Work to be completed:
Everything from the line with "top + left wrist" down to the line with "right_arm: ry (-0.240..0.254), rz" below must be printed exactly, those two lines included. Exclude pictures.

Material for this exercise:
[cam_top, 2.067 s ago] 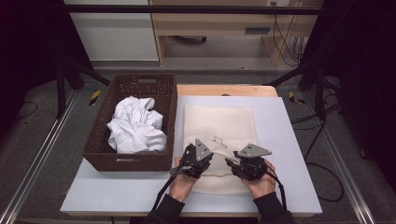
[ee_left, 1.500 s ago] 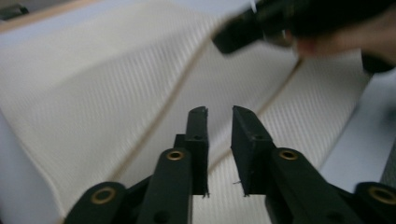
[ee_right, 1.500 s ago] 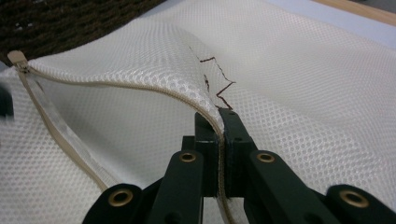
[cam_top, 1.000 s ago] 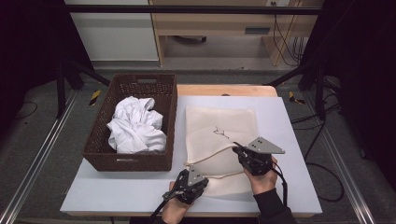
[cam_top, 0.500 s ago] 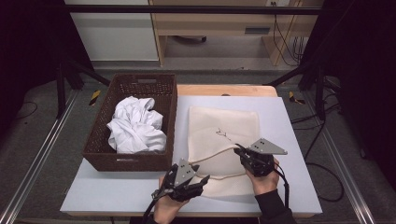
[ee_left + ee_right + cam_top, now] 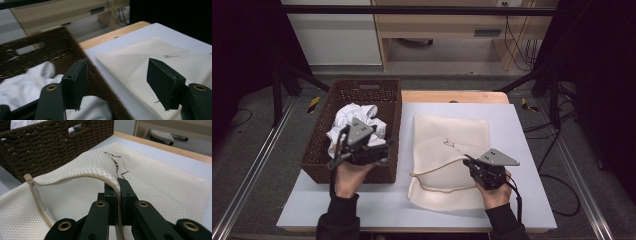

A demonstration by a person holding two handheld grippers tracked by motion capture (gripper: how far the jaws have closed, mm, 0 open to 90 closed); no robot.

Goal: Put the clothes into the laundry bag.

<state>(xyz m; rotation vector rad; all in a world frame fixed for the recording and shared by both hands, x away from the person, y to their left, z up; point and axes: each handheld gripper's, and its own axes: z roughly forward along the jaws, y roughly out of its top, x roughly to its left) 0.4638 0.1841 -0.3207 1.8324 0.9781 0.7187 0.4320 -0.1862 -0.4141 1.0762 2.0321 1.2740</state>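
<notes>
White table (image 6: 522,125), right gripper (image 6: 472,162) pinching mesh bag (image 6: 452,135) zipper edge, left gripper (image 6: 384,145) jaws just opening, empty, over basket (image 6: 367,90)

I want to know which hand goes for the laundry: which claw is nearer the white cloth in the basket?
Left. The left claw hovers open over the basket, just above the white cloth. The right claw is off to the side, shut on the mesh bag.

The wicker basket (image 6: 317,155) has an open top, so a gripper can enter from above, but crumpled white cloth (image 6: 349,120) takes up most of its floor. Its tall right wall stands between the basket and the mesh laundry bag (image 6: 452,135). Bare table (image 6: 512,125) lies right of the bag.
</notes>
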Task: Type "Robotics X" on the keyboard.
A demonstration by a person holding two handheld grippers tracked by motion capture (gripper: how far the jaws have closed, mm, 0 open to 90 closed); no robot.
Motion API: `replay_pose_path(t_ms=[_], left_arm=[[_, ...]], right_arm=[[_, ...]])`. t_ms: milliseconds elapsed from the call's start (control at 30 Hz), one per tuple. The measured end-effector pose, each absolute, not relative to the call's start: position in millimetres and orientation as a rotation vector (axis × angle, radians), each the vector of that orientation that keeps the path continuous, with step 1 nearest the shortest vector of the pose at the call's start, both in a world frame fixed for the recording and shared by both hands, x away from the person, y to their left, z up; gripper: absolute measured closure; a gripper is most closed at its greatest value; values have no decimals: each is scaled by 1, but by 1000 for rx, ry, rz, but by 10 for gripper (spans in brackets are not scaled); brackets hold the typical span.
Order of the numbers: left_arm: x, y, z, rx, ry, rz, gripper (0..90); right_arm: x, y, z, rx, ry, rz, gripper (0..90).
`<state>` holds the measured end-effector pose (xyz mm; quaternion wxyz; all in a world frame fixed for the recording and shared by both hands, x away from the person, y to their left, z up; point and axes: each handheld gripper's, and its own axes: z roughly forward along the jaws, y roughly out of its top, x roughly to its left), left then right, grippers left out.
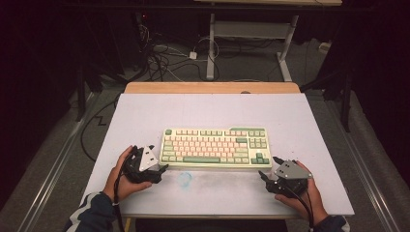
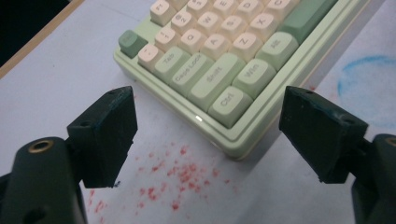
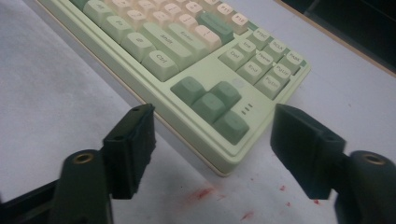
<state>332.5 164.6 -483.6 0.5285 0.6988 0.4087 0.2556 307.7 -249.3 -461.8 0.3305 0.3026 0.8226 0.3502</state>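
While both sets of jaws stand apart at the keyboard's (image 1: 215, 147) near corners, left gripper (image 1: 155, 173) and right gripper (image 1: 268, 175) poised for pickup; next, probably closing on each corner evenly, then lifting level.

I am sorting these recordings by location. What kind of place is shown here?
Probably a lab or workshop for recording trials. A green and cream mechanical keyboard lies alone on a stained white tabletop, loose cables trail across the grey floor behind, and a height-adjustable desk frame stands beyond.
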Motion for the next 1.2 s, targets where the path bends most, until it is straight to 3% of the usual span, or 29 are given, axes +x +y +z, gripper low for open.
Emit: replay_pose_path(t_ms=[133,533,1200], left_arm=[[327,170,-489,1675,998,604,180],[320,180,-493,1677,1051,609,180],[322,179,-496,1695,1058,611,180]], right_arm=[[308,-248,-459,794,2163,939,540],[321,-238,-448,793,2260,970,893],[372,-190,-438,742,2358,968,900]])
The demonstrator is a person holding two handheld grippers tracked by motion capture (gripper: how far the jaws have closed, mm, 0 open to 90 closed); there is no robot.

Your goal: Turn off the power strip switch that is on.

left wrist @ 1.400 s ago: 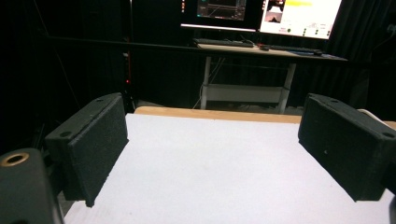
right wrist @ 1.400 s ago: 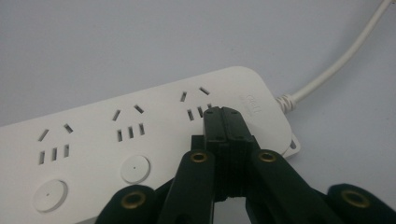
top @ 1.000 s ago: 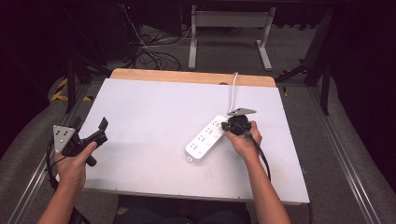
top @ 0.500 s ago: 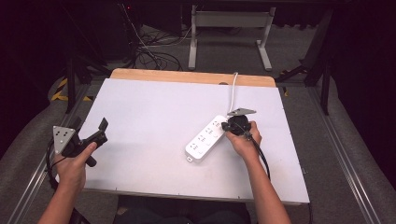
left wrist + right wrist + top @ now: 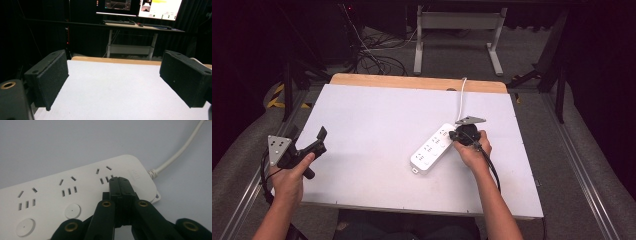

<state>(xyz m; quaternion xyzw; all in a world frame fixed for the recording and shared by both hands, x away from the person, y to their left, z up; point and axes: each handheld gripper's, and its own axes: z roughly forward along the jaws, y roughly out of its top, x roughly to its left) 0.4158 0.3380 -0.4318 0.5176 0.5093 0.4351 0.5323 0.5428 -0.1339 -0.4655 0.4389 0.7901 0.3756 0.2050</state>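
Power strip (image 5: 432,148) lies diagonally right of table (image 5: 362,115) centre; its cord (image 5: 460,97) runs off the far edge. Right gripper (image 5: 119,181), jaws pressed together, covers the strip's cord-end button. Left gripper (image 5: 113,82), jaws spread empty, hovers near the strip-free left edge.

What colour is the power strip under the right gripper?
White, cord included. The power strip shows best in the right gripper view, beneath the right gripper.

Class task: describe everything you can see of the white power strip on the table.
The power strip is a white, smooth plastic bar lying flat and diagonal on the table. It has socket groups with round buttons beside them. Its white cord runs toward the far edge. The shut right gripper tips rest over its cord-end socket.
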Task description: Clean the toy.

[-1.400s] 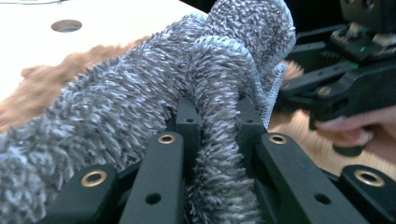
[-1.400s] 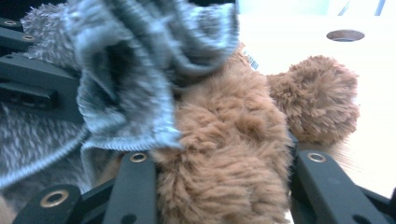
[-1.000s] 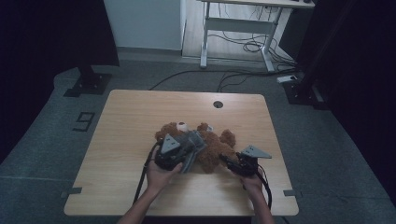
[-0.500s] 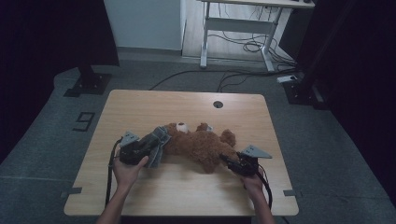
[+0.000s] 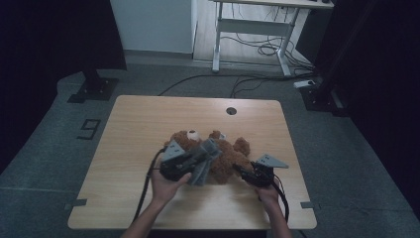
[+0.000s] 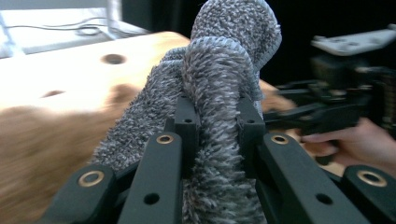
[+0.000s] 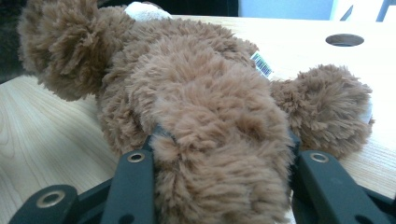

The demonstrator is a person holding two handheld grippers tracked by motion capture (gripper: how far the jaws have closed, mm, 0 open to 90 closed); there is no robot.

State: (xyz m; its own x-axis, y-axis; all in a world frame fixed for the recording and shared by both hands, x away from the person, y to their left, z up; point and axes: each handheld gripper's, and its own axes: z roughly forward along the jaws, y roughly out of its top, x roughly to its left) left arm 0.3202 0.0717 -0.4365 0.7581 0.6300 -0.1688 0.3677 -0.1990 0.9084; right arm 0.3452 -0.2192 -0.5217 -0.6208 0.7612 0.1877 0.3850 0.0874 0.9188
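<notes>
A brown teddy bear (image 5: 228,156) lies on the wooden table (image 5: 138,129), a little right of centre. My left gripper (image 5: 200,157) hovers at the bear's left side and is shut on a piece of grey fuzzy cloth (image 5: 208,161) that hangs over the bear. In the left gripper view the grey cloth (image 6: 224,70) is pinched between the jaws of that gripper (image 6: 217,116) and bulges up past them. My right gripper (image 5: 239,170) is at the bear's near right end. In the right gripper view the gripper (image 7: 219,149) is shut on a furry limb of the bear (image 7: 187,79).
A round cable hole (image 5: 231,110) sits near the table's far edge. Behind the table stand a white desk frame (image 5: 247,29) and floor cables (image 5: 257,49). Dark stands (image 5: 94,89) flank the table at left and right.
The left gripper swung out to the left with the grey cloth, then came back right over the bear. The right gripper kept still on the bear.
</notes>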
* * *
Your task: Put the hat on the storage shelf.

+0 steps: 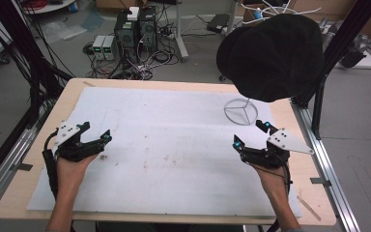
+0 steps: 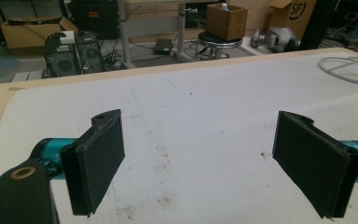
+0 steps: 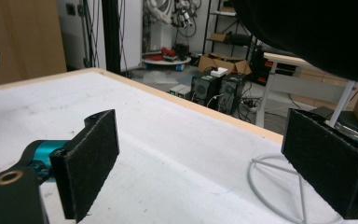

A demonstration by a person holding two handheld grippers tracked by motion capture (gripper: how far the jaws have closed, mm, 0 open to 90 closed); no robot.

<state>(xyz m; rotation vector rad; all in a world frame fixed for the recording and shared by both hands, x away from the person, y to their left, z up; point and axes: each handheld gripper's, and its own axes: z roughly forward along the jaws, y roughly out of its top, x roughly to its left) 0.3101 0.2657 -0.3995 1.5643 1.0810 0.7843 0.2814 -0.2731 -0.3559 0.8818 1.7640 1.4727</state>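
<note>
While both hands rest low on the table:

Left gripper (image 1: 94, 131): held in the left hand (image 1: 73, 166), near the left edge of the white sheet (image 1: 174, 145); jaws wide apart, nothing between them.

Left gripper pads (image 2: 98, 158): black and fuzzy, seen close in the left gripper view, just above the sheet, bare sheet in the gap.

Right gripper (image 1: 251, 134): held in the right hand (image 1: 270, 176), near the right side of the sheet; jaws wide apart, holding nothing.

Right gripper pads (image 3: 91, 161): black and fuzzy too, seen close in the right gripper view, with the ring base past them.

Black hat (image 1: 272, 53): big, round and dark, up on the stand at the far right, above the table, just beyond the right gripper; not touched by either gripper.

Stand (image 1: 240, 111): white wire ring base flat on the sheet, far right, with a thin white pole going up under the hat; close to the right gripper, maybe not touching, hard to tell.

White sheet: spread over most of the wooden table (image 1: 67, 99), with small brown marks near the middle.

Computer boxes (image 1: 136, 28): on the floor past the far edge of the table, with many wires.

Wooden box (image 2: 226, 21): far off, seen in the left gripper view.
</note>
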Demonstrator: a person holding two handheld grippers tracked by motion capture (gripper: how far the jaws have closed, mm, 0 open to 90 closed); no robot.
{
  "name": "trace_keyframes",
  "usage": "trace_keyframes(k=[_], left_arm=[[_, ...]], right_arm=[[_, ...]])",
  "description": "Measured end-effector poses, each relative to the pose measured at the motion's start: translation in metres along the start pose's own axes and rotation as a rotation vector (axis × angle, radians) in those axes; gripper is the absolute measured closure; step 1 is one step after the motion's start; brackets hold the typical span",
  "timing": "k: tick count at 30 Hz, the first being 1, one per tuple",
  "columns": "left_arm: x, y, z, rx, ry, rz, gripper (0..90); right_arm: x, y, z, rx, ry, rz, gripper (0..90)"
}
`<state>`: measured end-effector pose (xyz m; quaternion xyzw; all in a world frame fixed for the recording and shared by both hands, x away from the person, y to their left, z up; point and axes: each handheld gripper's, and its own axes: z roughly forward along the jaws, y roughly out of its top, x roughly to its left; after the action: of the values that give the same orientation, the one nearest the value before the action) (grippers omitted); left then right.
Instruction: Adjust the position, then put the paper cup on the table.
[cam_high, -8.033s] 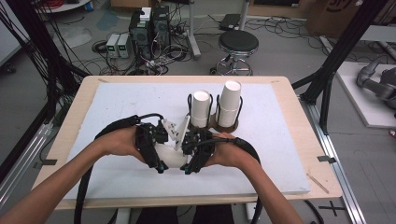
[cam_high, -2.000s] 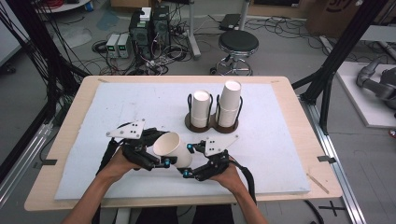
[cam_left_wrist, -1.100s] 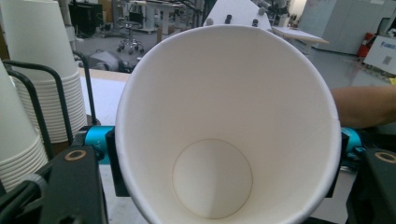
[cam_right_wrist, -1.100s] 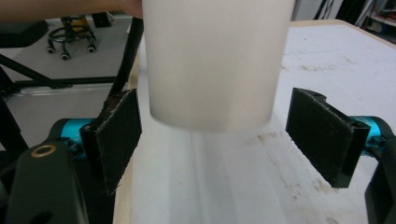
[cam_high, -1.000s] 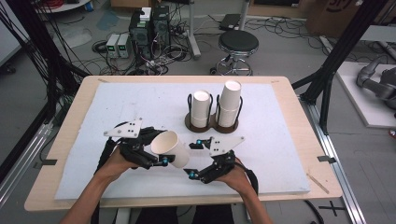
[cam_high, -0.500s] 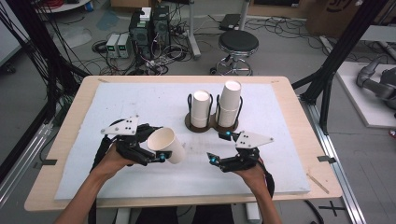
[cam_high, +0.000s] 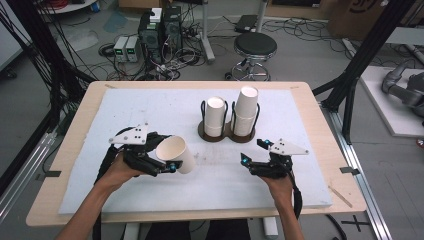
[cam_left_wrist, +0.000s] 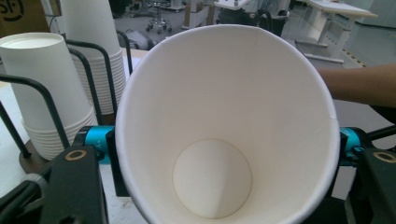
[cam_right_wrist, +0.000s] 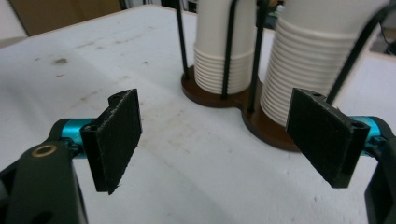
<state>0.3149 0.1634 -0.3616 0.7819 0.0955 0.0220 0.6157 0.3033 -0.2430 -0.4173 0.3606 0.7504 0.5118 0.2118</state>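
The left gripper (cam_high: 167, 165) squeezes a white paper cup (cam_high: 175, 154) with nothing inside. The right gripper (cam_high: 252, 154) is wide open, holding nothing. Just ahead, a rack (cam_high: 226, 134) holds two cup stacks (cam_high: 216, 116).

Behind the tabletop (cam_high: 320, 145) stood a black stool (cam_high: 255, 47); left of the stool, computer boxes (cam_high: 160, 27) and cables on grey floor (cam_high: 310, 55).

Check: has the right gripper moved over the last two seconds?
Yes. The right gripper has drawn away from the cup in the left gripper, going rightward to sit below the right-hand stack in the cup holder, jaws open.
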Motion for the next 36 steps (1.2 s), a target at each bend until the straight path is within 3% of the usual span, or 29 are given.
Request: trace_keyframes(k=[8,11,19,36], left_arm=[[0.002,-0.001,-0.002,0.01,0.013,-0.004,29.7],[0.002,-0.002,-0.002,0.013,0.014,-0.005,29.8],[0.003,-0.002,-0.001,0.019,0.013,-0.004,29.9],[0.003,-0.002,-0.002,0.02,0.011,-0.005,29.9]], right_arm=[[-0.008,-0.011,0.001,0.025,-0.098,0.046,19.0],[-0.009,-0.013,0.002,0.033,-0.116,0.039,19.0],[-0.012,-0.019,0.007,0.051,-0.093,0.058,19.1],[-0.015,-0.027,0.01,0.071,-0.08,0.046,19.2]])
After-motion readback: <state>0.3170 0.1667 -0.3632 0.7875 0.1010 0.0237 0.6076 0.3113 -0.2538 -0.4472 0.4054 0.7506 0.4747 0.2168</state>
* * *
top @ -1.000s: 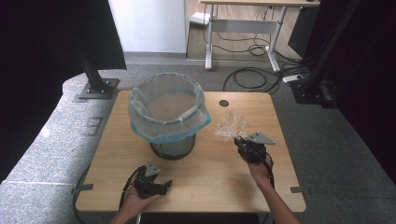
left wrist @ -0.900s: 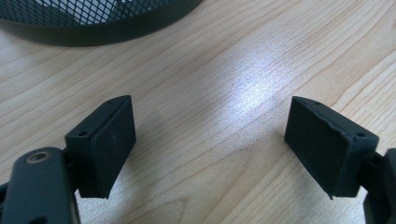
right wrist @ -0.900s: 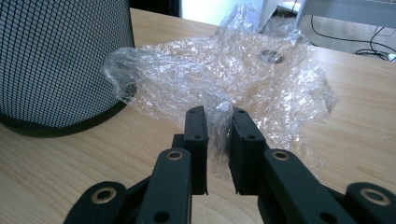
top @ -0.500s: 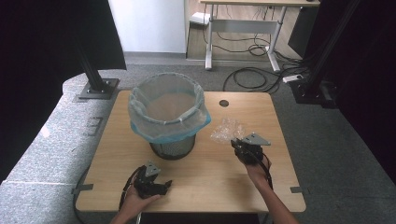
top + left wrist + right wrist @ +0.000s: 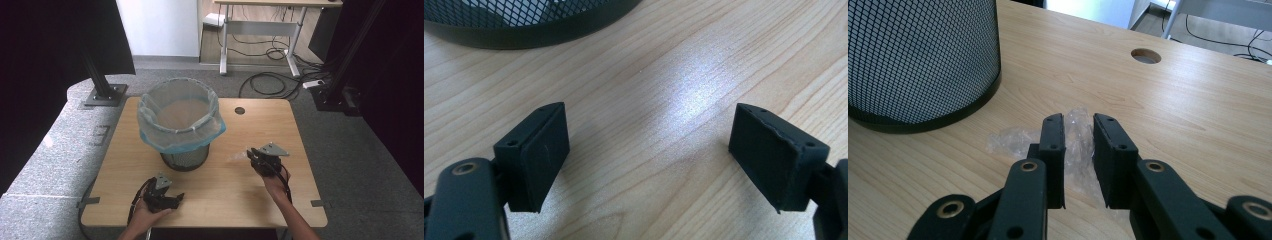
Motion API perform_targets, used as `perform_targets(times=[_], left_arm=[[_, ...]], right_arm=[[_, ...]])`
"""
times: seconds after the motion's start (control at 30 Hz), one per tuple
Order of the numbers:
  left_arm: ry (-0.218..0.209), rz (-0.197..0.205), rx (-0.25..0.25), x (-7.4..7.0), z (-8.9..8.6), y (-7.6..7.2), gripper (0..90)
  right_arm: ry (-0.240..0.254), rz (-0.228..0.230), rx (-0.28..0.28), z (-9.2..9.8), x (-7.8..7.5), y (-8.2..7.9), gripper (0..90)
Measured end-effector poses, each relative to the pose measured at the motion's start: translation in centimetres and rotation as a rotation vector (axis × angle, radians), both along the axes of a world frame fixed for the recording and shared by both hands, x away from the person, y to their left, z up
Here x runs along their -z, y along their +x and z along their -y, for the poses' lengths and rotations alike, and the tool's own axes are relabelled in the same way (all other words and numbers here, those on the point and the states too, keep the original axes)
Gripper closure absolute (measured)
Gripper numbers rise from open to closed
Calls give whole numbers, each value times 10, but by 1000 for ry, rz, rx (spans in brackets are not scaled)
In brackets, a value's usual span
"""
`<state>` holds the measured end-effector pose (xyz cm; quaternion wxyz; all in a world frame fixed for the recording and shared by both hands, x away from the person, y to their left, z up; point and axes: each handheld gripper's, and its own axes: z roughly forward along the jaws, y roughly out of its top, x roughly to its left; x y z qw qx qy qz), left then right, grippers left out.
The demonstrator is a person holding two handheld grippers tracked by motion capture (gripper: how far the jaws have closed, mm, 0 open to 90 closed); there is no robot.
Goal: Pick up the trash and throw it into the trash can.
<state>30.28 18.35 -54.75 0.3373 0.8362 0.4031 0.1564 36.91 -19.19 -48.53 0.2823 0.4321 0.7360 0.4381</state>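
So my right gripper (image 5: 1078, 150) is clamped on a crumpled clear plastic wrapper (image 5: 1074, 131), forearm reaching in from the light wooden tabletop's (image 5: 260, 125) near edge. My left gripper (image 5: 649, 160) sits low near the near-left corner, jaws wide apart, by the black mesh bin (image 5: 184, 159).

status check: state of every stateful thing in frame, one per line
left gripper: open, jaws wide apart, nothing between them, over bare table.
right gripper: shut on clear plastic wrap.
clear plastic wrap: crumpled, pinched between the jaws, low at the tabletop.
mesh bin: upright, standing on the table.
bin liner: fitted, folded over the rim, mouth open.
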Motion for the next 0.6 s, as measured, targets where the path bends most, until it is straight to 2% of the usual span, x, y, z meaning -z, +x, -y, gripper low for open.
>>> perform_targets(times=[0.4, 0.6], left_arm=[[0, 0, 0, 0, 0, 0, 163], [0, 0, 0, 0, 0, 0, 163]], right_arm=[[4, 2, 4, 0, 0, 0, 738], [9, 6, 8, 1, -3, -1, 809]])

Task answer:
top + left wrist + right wrist @ +0.000s: 
Motion API perform_targets, used as `perform_targets(times=[_], left_arm=[[_, ...]], right_arm=[[_, ...]])`
"""
times: seconds after the motion's start (control at 30 Hz), one per tuple
Order of the numbers:
  left_arm: ry (-0.218..0.209), rz (-0.197..0.205), rx (-0.25..0.25), x (-7.4..7.0), z (-8.9..8.6), y (-7.6..7.2), gripper (0..90)
  right_arm: ry (-0.240..0.254), rz (-0.228..0.230), rx (-0.28..0.28), z (-9.2..9.8), x (-7.8..7.5), y (-8.2..7.9), gripper (0..90)

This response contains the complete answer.